Bence çok güzel bir armağanınız var bu hayatta. herkes sizin gibi düşünmez hareket etmez. Karşınızdakini düşünerek ve empati duyarak davranışlarda bulunmanız çok güzel bir davranış bu yanlış değil.
Bunun size yarattığı özgüven eksikliği de sanki bana biraz gülün dikeni gibi görünüyor. Kalp kırmak çok basittir. Öyle ortalarda ben dobrayım, istediğimi söylerim kendime çok güvenirim diye dolanan tiplerden hiç hazetmem.
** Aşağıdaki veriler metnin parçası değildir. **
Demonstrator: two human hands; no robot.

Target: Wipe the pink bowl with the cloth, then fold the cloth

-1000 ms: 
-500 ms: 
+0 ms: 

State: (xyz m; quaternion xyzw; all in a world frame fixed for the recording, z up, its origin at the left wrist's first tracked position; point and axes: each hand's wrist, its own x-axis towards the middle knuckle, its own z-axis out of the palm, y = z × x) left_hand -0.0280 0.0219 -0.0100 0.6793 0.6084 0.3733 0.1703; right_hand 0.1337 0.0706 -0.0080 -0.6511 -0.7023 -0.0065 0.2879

Çünkü o insanlar özgüvenliyim derler ama patavatsızın önde gidenidirler.
Bukadar ince düşündüğünüz için çekingensiniz tabi. Bana o ortada "kendime çok güveniyorum" havasında dolaşan ve yarınına aldırmayan kendini cesaretli gören insanlardan olmaktansa, sizin gibi iyi niyetli olmak daha doğru geliyor.
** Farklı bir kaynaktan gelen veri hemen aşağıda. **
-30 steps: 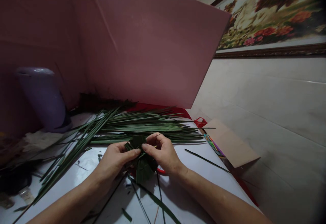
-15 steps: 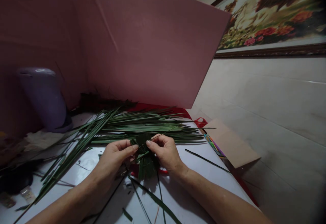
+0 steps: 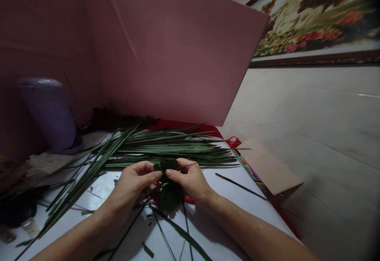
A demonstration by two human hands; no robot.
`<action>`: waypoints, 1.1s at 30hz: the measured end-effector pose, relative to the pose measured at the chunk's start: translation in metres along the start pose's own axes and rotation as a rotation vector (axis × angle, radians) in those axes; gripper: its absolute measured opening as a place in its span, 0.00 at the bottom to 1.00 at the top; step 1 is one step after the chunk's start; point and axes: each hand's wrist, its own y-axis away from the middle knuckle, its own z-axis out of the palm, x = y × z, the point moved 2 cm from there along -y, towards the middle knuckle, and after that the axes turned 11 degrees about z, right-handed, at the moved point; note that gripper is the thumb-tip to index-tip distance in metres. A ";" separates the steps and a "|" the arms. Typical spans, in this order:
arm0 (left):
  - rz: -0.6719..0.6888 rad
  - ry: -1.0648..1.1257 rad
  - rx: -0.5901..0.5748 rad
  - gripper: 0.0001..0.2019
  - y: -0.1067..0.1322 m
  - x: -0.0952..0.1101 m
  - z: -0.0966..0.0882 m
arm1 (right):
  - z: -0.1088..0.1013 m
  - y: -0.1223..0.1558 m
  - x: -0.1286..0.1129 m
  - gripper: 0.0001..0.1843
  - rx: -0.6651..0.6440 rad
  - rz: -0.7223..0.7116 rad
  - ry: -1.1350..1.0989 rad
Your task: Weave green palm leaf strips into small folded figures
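Between my two hands is a small woven piece of dark green leaf strips (image 3: pixel 170 195), its folded strips fanning downward. My left hand (image 3: pixel 141 178) pinches its left side between thumb and fingers. On the other side, my right hand (image 3: pixel 190 178) presses its thumb against the top middle, fingers curled behind. A thin strip end sticks out past my right fingers. Below the piece, something red, partly hidden, lies on the white table (image 3: pixel 225 221). Loose leaf strips (image 3: pixel 181 231) lie in front of my wrists.
Long green leaves (image 3: pixel 172 146) are heaped across the back of the table, with more slanting down the left. A purple container (image 3: pixel 52 114) stands at the left. A single strip (image 3: pixel 240 187) lies right of my hand. Cardboard (image 3: pixel 271 168) leans beyond the right edge; a pink panel (image 3: pixel 178 55) rises behind.
My right thumb has shifted slightly left and down over the woven piece, closer to my left thumb. The piece has turned, so its lower part looks darker and more rounded.
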 end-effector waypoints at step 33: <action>0.019 0.028 0.042 0.12 0.005 0.005 0.006 | 0.004 -0.001 0.003 0.04 0.075 0.067 -0.002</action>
Belki birazcık dozunu ayarlayabilirsiniz. Mesela kendiniz kullandırtmadan, her istenilene "evet" denmeden yaşayabilmeli insan.
Ben öyleydim tabi sonra üniversitede bir kitap okuduk "Dont say yes when you want to say no" isimli bir kitaptı. Bu kitap size arasıra hayır demeyi öğretiyordu. Kayınvalidem ne der, eşim ne der, arkadaşım acaba bana küser mi... böyle yapa yapa istemediğimiz şeylere hep evet diyorduk. Fakat orta yolu bularak, onların da kalbini kırmadan hayır diyebilmeyi öğrendik bir nebze olsa. Aşırısı kötüdür diyordu kitap. Tamam hayır deyin ama herşeye de hayır demeyin bukadar olumsuz olmayını da mesajlıyordu yani :)))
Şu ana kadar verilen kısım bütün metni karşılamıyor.